Dirty Blue

by Ani King

I await the quick-trip clatter of Lady Babylon’s six-inch platforms delivering her sweaty self to the bar. Sometimes, after we close up, I rub the splendid arches of her long feet. I don’t like to watch her dance, but I can’t look away. It makes me feel sick-hot in the pit of my stomach. Like a tequila and hot sauce shot. Butterfly likes to make me take them with him and I almost always throw up in the trashcan in the  storage room.

Lady Babylon is wearing her silver latex leggings and the feathers over her breasts are peacock feathers and she is why I show up for work at The Mourning Star every damn night. I like the way the walls are painted blue and look like water under the wobbly light of the misshapen lamps swaying from the ceiling.

Lady Babylon is always smiling. Sometimes it is the sharp, hard, shark smile that all the dancers here wear when they count the salty ones and fives over vodka tonics, and maybe a line or two. Sometimes, her teeth are tucked behind her lacquered lips, stretched wide over a normally prominent overbite.

“Blue, darling.” Everyone is darling. Only I am Blue, and I attend when she rolls her Puerto Rican rrrrr’s at me.

“Mmhmm,” I answer.

“Come back with us tonight?”

I know that my cheeks turn salmon pink and mottled when she speaks to me. The other dancers know it too and they laugh when I stammer, so I just shake my head no.

“You should. Or maybe we’ll come to your place, yeah?”

I shrug at her, like I always do, and slowly count the tips from my jar.

Butterfly, who often shorts me on his tip out, snorts and adjusts the slight bulge in his thin panties at me. He doesn’t tuck and some of the people I serve love it, and others are bothered by it, not that Butterfly cares what anyone else might think.

“Yeah, we’ll come back to yours, Little Boy Blue,” he says, but I don’t want them to. I think he can see the fear in me. I think he knows that I love Lady Babylon and that all my love is the wrong sort of love.

But tonight Lucifer says, “Fuck it. Why not? You can read us some of that poetry.” Her eyebrows are silver, like the curly strands of her wig. She glints like aluminum and rhinestones. Cheap, loud. She doesn’t do as well as the others on stage, but makes out all right in the back room. Her waist is so tiny that I worry she will snap in half someday if she bends at the wrong angle.
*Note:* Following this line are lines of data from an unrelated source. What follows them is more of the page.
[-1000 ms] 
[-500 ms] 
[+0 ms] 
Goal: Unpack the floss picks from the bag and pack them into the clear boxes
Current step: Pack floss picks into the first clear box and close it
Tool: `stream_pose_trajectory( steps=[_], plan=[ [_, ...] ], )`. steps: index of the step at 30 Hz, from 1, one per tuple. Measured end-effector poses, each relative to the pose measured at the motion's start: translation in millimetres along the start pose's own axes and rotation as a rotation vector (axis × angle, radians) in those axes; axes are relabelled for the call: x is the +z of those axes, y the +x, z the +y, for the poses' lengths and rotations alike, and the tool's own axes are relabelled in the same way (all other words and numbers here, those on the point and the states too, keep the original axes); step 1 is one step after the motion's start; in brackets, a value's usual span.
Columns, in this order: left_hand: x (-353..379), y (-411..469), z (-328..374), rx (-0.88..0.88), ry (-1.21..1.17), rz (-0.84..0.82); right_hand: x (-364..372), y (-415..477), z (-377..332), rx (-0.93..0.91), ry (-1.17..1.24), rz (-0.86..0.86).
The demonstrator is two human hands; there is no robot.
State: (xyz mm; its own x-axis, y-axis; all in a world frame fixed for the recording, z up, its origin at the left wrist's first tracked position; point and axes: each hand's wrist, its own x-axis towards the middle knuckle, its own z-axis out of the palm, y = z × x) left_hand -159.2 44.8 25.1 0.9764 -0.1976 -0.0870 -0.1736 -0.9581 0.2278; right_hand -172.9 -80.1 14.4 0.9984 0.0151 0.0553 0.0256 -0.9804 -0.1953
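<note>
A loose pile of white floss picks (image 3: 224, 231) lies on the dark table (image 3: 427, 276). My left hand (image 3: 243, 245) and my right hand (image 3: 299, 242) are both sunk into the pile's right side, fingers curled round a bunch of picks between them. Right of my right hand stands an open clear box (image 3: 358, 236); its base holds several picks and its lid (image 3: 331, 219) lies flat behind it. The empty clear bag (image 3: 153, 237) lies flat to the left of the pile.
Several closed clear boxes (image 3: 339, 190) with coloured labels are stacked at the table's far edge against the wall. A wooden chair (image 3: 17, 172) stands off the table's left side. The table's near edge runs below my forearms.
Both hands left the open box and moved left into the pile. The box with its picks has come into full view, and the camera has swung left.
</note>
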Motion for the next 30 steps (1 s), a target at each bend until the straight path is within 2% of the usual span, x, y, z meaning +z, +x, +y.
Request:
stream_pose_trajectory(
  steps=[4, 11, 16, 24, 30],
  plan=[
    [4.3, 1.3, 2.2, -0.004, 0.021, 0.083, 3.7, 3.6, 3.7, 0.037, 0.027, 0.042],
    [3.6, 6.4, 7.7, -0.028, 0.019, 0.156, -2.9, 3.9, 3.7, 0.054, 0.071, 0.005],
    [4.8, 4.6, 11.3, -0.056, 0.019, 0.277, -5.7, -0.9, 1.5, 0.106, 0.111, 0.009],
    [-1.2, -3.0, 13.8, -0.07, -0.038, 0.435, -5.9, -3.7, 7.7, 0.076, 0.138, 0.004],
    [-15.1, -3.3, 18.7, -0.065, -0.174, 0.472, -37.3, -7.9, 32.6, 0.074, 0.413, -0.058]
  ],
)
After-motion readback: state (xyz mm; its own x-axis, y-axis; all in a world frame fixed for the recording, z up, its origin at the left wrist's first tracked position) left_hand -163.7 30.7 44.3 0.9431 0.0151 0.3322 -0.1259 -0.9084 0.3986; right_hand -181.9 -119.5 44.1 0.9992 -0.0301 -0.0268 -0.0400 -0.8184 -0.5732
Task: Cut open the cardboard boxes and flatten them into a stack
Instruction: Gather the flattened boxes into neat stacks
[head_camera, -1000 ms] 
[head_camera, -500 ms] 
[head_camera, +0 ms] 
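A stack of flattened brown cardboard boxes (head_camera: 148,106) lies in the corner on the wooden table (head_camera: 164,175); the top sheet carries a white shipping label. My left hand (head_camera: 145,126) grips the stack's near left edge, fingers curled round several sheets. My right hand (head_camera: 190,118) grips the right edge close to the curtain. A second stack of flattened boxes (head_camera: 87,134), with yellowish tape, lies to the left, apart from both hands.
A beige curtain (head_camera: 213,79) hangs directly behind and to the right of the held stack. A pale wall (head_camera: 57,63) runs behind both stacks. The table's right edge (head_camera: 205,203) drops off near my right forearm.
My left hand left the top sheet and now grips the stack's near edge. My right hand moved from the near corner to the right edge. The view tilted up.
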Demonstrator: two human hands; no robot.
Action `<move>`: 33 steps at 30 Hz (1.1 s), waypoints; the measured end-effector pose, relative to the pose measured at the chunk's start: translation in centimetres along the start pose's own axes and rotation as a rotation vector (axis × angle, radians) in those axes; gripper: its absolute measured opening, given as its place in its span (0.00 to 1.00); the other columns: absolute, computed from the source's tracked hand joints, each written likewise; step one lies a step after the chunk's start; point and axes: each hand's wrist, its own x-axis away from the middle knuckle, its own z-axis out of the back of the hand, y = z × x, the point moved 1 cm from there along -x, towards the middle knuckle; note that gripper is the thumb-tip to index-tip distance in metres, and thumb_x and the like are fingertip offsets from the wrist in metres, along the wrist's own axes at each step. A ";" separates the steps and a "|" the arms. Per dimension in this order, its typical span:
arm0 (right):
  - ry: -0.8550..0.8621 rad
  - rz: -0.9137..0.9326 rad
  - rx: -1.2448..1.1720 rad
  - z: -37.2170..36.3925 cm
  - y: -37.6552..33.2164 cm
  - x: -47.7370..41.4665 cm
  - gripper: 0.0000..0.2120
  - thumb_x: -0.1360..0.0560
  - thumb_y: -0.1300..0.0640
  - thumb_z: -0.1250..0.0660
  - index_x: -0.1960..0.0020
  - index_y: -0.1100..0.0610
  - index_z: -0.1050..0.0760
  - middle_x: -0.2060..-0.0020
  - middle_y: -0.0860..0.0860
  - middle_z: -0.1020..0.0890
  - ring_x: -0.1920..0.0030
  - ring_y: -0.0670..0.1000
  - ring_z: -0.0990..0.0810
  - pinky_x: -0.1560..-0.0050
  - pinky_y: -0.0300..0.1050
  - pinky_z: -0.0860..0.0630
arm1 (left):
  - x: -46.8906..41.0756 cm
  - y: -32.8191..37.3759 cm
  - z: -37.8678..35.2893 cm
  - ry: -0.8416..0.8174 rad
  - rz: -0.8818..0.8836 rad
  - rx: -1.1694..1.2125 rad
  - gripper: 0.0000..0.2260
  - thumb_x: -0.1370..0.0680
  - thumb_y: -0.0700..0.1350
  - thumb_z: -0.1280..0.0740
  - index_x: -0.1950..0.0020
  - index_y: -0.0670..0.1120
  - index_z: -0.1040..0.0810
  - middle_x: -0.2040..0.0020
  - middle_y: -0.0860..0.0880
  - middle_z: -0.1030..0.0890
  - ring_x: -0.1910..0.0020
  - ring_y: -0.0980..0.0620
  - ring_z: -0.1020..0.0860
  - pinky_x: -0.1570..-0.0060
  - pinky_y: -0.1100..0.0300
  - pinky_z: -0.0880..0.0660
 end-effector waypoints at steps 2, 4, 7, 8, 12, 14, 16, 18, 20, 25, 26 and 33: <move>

Lady Babylon looks down and away, because that was just between us, and when the others keep laughing and teasing me, she yells, “Shut the fuck up, stupid bitches,” over their roaring.

Everyone changes from their stage costumes to their street costumes and then we slow-walk on tired feet down 5th to my dank rent-controlled apartment. I didn’t understand this at first, why they wouldn’t shed all the makeup and be themselves, until Butterfly got pissed at me for mentioning it when I first started and said, “This is my fucking self, you little faggot. I know you got tits under that shirt, so shut the fuck up and give me another fucking vodka.” He sounds like my dad when he drops out of falsetto and I’m afraid of both of them when they yell.

Lady Babylon takes my hand, and the other girls catcall until I let go and wipe my sweat-damp palms on my jeans.

Inside, Gin Blossom passes around the heavy bottle of Old Crow snatched from the back of the bar. I don’t like all these people sitting on my sagging couches. Touching my sketchbooks, asking why all the drawings are the same. I don’t say: they are one wide wave, rolling from the ocean into the sand. They touch the postcards of the Pacific from my mom that I keep stacked up on top of the stereo. Butterfly strokes the gull feathers next to them until I snatch them away. They’re from the last time I saw my mom, the last time we went to the beach.

Lady Babylon, she keeps looking at me like she wants to say something. Maybe talk about the poetry, or tell me to stop looking at her so goddamn hard. I’ve been told that before. “Stop looking at me you little weirdo.” Yeah. I hear that a lot.

Lucifer is licking the bottle like a glass cock and giggling while the others roll their eyes. Butterfly drinks too fast and cries while talking about his son, Jeremy, and how the boy’s mother won’t let him visit. I retreat to the bathroom after the fifth or sixth long pull off the bottle.

I try not to look at myself in mirrors, or I can see the girl under the cropped hair, the heavy brows, the translucent eyelashes, she’s there, waiting. I breathe through my nose and focus on the grey tile, the dingy walls. In and out, like the oceans I’ve never seen, but I think they must ebb and flow like this. My shower curtain is The Great Wave of Kanagawa — my mom’s favorite painting. It bellows in and out with the breeze coming through the small window.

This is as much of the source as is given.